Tydzień temu napisała do mnie rekruterka z Francji, ze znanej wszystkim firmy, że z chęcią nawiążą ze mną współpracę. Płacą 2000EUR za znalezionego pracownika. Kiedy poprosiłam o umowę do chwili obecnej nie otrzymałam odpowiedzi. Takie oferty traktujcie jako spam gdzie Kali (nazwa przypadkowa, nikogo nie zmierzam obrażać) prosi o wsparcie dla rodziny i że można odziedziczyć super majątek.

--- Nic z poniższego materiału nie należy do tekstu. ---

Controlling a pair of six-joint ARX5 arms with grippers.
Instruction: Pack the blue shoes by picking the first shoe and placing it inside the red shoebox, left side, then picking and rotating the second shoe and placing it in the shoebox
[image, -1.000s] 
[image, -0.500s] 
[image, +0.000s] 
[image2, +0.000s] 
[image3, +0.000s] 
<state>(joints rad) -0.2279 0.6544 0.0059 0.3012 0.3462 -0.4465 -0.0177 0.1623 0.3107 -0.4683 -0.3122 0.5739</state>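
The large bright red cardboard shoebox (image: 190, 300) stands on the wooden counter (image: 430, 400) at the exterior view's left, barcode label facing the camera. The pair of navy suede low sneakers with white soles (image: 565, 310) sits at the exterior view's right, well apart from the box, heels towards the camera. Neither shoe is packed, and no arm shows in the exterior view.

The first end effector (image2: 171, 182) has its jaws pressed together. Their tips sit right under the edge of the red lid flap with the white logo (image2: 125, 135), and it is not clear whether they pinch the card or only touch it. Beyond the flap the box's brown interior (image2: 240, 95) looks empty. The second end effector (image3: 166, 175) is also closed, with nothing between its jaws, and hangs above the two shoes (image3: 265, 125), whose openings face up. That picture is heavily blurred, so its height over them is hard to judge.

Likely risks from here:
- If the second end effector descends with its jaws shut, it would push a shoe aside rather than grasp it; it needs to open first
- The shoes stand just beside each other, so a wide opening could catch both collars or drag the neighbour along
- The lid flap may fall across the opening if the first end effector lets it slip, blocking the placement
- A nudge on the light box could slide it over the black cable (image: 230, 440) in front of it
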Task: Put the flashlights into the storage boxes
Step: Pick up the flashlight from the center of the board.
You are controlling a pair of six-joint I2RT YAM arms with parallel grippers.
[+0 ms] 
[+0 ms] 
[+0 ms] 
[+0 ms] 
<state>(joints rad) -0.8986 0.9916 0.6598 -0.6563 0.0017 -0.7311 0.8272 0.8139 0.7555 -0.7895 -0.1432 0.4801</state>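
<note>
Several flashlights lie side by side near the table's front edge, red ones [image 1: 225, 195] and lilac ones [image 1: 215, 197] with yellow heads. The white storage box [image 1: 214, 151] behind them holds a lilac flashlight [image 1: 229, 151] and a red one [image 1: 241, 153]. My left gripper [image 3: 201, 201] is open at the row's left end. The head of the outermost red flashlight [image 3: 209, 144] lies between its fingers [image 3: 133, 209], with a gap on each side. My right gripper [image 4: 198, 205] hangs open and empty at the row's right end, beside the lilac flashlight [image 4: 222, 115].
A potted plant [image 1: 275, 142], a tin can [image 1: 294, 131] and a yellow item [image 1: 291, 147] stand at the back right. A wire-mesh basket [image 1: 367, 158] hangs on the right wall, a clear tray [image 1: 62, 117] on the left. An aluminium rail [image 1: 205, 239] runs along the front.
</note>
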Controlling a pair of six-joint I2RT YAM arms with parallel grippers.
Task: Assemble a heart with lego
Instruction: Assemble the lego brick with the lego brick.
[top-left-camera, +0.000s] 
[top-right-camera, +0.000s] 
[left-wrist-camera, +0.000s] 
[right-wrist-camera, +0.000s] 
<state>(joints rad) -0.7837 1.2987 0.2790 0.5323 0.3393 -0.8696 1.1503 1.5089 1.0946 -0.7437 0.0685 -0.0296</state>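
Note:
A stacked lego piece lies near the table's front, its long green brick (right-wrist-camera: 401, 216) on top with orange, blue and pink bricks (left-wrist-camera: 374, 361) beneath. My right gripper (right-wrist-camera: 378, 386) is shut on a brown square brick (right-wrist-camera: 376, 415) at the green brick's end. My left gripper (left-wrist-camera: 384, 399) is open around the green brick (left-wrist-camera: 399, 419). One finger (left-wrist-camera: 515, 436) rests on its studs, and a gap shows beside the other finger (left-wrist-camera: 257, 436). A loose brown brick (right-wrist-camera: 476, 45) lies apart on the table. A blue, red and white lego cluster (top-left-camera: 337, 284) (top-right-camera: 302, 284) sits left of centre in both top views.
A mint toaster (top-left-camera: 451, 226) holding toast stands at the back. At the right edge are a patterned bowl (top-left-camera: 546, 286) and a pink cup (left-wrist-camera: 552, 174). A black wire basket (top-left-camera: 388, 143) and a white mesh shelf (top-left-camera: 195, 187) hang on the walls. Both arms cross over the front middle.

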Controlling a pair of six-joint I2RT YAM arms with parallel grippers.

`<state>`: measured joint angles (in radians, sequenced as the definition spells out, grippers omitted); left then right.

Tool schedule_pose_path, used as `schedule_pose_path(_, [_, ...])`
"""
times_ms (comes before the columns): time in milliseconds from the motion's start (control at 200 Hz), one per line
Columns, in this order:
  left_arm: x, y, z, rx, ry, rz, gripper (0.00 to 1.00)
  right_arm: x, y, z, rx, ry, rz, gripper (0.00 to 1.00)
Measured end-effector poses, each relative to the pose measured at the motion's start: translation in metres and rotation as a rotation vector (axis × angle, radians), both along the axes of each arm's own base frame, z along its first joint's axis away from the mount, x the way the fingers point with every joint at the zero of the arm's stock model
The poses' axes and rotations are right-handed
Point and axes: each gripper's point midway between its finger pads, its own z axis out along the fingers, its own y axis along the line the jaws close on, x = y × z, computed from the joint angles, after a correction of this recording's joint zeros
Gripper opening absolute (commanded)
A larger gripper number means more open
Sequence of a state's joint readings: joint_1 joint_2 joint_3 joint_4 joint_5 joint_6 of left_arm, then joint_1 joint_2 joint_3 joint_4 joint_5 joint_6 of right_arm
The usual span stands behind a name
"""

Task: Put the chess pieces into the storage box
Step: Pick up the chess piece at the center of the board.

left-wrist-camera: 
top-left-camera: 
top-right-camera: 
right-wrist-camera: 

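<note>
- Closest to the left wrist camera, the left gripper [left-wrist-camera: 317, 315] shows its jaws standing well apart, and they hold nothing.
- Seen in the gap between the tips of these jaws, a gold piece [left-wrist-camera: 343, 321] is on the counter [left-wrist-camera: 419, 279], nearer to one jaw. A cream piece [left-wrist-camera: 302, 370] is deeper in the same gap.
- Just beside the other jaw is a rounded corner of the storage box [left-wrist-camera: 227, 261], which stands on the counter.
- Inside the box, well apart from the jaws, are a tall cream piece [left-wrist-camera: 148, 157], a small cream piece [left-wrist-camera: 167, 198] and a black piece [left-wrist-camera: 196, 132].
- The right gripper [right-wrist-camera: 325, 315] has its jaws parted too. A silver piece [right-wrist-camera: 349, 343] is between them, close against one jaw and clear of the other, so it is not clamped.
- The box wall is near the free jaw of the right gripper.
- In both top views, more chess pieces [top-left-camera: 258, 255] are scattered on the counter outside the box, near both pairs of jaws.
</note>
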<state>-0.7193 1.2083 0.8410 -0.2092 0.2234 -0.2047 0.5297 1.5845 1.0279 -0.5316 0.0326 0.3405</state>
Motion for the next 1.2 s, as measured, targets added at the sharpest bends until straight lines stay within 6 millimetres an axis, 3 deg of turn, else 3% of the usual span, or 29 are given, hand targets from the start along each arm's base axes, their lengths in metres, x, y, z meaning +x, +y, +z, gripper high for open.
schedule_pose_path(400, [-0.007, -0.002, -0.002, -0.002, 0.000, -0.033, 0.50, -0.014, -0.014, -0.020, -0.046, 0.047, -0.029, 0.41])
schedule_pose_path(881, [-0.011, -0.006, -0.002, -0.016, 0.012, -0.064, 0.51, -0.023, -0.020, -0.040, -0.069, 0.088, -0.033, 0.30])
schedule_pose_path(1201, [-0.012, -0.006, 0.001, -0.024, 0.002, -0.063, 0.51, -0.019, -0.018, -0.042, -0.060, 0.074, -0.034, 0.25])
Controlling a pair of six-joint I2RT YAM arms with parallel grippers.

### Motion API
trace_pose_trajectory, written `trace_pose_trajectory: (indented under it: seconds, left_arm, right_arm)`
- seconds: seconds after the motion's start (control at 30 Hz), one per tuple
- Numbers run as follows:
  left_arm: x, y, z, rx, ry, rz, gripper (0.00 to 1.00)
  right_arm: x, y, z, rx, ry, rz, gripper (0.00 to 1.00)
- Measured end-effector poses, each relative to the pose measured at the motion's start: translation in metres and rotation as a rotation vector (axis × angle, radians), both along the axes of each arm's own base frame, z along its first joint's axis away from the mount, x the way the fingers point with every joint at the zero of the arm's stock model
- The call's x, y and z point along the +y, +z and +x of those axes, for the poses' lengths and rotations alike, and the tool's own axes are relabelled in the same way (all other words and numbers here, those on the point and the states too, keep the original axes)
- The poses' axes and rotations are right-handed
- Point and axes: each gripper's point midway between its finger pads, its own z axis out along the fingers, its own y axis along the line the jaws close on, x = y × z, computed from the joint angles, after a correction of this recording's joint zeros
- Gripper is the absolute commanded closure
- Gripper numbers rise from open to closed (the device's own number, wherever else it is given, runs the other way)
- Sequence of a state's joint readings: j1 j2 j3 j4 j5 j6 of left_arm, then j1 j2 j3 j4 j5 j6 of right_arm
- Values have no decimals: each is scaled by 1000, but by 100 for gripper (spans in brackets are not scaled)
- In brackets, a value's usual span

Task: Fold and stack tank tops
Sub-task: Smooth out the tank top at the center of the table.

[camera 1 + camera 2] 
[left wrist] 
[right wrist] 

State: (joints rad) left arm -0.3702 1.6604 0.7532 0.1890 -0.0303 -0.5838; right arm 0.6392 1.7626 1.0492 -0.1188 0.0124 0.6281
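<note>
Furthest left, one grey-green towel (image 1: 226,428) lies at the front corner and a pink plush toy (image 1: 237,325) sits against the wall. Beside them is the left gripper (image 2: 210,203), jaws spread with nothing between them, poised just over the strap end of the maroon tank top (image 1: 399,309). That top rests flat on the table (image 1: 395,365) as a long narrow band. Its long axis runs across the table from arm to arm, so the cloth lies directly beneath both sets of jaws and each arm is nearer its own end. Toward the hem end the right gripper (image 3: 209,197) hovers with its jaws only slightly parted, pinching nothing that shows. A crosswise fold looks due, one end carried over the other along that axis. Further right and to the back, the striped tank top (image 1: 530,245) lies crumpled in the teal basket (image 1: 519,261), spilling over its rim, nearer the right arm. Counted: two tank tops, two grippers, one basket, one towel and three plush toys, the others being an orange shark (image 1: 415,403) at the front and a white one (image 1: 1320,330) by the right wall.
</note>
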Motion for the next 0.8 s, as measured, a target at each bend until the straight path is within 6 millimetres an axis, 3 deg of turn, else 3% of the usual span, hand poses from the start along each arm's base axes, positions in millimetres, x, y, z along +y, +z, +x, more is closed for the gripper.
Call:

Taka mała anegdotka na sam koniec. W ostatniej firmie obiecano mi w procesie rekrutacji, że zostanę zatrudniona na wyższe stanowisko po to by zredukować magazyn, na którym przez złe zarządzanie nieprofesjonalnych pracowników, zalegało 6mln złotych, zamrożonych w komponentach. Moim zadaniem było wcielenie się w specjalistę, wykrycie nieprawidłowości, przygotowanie analizy, co zrobić by zredukować magazyn i za to miałam otrzymać wyższe stanowisko i większe wynagrodzenie. Z moją pomocą zredukowany został magazyn do 1,5 mln (i wciąż pewnie maleje), przygotowałam analizę SWOT. Korzystali z moich rad, bo co rusz wprowadzano moje pomysły. Nikt z poprzedników nie stracił pracy a ja zamiast awans, otrzymałam wypowiedzenie. Na szczęście byłam w ciąży (nie zrobiłam tego celowo, nie planowałam) więc nie mogli mnie zwolnić. Naciskali bym przeszła na L4 bo w dużych firmach L4 wypłaca ZUS. Zmienili mi nawet tak godziny pracy (zgodnie z polskim prawem), zagrażając donoszeniu mojej ciąży ale się nie dałam, pracowałam prawie do końca, choć większości moja upartość wyda się głupia. Kiedy zgłosiłam ustnie swojemy przełożonemu, że mam wizytę u lekarza, i miałam odrobić 2 godziny spóźnienia z tym związane, wyraził zgodę. Po pojawieniu się prosto od lekarza, w drzwiach do firmy, wita mnie szef w towarzystwie prezesa: "Co to za dezercja! Już wszyscy w firmie zostali poinformowani, że Pani nie zgłosiła pisemnie spóźnienia i grozi pani dyscyplinarne zwolnienie!" Podnieśli mi ciśnienie ale obeszło się po kościach. Kilka wysłanych usprawiedliwień, pisemne wyjaśnienie od lekarza, że akurat przyjmował w tych godzinach. Polska! Na, na na! Polska! Na, na, na! 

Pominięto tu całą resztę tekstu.